Content starts
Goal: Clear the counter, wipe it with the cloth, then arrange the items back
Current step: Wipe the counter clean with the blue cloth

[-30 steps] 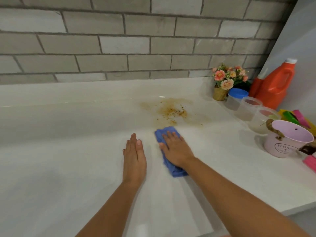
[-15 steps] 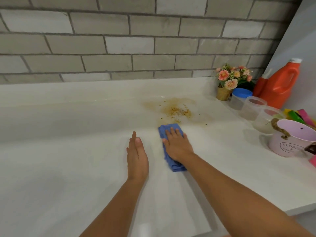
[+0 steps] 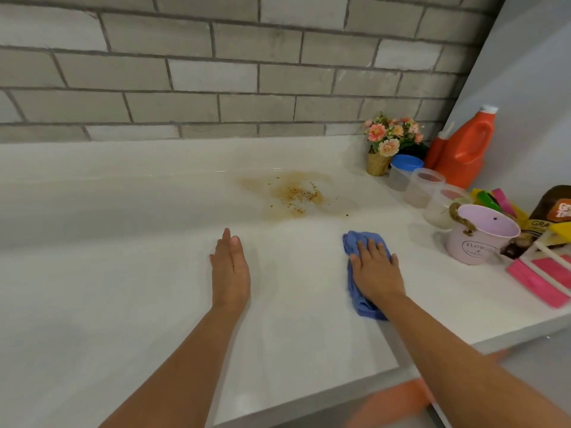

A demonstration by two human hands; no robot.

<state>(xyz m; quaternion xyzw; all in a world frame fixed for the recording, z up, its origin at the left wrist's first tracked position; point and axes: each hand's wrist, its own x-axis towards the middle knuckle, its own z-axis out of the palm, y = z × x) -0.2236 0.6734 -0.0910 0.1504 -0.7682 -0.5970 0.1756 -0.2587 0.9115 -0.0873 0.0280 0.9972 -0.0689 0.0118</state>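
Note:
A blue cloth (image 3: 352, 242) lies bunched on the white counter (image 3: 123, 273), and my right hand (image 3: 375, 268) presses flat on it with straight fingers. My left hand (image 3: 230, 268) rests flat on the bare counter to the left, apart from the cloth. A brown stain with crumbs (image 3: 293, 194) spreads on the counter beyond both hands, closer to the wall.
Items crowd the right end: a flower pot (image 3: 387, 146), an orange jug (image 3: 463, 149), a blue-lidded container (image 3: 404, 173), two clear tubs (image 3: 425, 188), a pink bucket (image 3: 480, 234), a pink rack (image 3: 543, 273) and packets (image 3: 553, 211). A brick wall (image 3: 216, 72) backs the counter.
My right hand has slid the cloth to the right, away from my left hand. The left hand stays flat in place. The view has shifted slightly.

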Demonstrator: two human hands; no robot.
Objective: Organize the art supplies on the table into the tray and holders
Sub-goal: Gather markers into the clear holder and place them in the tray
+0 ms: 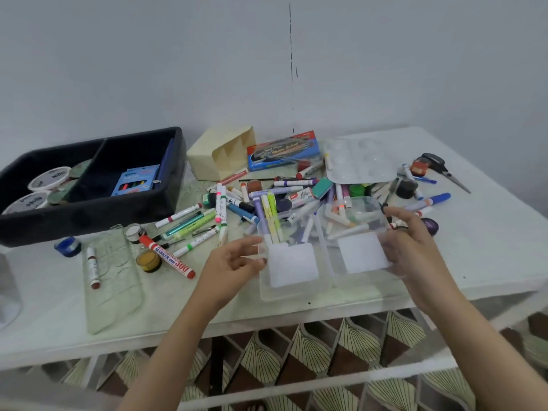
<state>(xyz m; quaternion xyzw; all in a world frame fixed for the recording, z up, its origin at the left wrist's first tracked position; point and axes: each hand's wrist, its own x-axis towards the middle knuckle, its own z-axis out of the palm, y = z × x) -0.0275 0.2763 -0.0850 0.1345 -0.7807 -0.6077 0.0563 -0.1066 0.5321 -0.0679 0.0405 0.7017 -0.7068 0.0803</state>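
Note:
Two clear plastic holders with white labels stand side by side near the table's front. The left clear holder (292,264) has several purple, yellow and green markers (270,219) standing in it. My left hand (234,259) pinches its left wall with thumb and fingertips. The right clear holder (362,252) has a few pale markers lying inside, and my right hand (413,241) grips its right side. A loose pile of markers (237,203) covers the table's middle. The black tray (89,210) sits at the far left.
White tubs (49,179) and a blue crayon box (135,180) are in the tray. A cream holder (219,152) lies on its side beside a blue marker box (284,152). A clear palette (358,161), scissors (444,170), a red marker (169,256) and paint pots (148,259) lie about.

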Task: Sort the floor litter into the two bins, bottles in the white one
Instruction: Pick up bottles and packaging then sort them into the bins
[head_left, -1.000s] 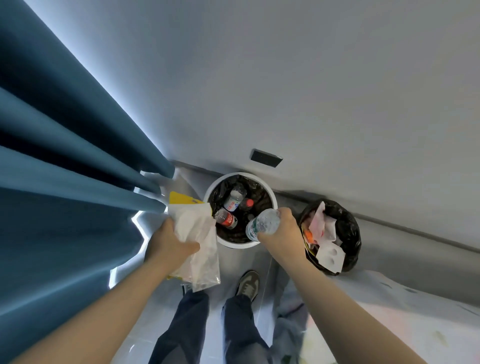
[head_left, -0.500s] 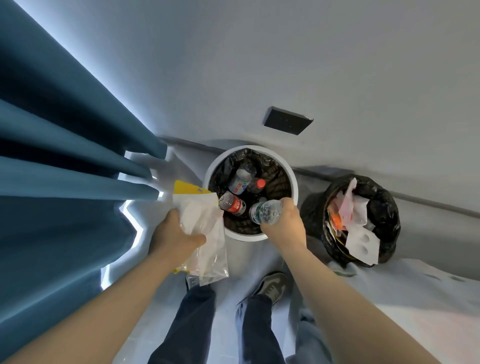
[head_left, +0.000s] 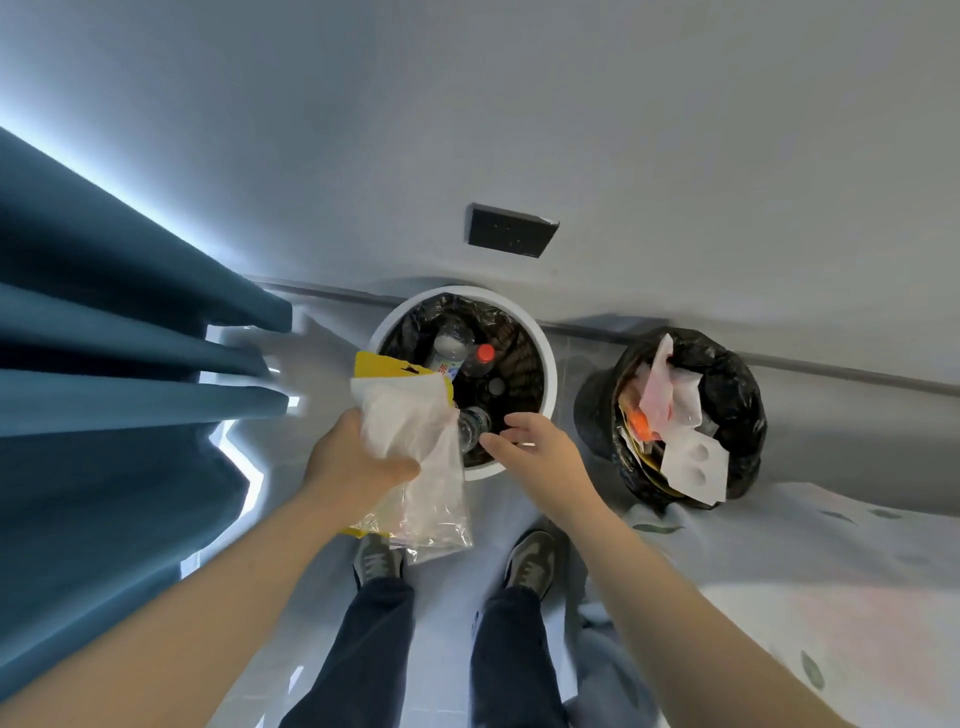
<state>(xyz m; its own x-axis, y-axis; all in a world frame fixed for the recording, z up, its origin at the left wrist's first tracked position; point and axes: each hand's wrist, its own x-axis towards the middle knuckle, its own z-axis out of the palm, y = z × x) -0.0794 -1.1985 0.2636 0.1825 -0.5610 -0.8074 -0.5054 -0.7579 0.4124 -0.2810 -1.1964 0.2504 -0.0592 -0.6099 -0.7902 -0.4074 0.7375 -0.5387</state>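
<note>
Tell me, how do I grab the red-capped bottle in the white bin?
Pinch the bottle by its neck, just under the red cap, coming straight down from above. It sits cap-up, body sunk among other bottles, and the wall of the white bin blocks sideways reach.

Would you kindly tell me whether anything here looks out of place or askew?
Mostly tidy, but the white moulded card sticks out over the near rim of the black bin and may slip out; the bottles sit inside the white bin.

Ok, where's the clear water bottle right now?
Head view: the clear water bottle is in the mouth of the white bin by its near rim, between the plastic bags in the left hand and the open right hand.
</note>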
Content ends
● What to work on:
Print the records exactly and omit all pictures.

● Written reply:
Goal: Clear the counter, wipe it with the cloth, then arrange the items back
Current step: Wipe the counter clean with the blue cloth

[-30 steps] 
[-15 steps] 
[+0 steps] 

A demonstration by two human hands; no robot.

<state>(xyz m; quaternion xyzw; all in a world frame fixed for the recording, z up, its origin at the left wrist's first tracked position; point and axes: each hand's wrist, its own x-axis towards the middle knuckle, its own z-axis out of the palm, y = z × x) -0.2236 0.6734 -0.0910 0.1504 -0.7682 -0.5970 0.1756 -0.2587 0.9115 -0.0873 0.0280 0.9972 -0.0689 0.0118</state>
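Note:
A blue cloth (image 3: 352, 242) lies bunched on the white counter (image 3: 123, 273), and my right hand (image 3: 375, 268) presses flat on it with straight fingers. My left hand (image 3: 230, 268) rests flat on the bare counter to the left, apart from the cloth. A brown stain with crumbs (image 3: 293, 194) spreads on the counter beyond both hands, closer to the wall.
Items crowd the right end: a flower pot (image 3: 387, 146), an orange jug (image 3: 463, 149), a blue-lidded container (image 3: 404, 173), two clear tubs (image 3: 425, 188), a pink bucket (image 3: 480, 234), a pink rack (image 3: 543, 273) and packets (image 3: 553, 211). A brick wall (image 3: 216, 72) backs the counter.
My right hand has slid the cloth to the right, away from my left hand. The left hand stays flat in place. The view has shifted slightly.
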
Demonstrator: two human hands; no robot.
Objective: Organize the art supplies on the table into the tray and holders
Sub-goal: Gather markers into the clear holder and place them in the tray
+0 ms: 
<state>(xyz m; quaternion xyzw; all in a world frame fixed for the recording, z up, its origin at the left wrist's first tracked position; point and axes: each hand's wrist, its own x-axis towards the middle knuckle, its own z-axis out of the palm, y = z × x) -0.0275 0.2763 -0.0850 0.1345 -0.7807 -0.6077 0.0563 -0.1066 0.5321 -0.0679 0.0405 0.7017 -0.7068 0.0803</state>
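Note:
Two clear plastic holders with white labels stand side by side near the table's front. The left clear holder (292,264) has several purple, yellow and green markers (270,219) standing in it. My left hand (234,259) pinches its left wall with thumb and fingertips. The right clear holder (362,252) has a few pale markers lying inside, and my right hand (413,241) grips its right side. A loose pile of markers (237,203) covers the table's middle. The black tray (89,210) sits at the far left.
White tubs (49,179) and a blue crayon box (135,180) are in the tray. A cream holder (219,152) lies on its side beside a blue marker box (284,152). A clear palette (358,161), scissors (444,170), a red marker (169,256) and paint pots (148,259) lie about.
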
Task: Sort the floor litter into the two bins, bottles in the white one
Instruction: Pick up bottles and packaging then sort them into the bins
[head_left, -1.000s] 
[head_left, -0.500s] 
[head_left, +0.000s] 
<state>(xyz m; its own x-axis, y-axis; all in a world frame fixed for the recording, z up, its origin at the left wrist's first tracked position; point and axes: each hand's wrist, its own x-axis towards the middle knuckle, its own z-axis out of the palm, y = z × x) -0.0794 -1.1985 0.2636 0.1825 -0.5610 -0.8074 -0.5054 -0.7579 0.4124 -0.2810 -1.1964 0.2504 -0.0592 -0.6099 -0.7902 -0.4074 0.7375 -0.5387</state>
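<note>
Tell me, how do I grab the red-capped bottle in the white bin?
Pinch the bottle by its neck, just under the red cap, coming straight down from above. It sits cap-up, body sunk among other bottles, and the wall of the white bin blocks sideways reach.

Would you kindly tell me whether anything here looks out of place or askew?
Mostly tidy, but the white moulded card sticks out over the near rim of the black bin and may slip out; the bottles sit inside the white bin.

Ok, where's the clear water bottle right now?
Head view: the clear water bottle is in the mouth of the white bin by its near rim, between the plastic bags in the left hand and the open right hand.
</note>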

This exercise requires no further output.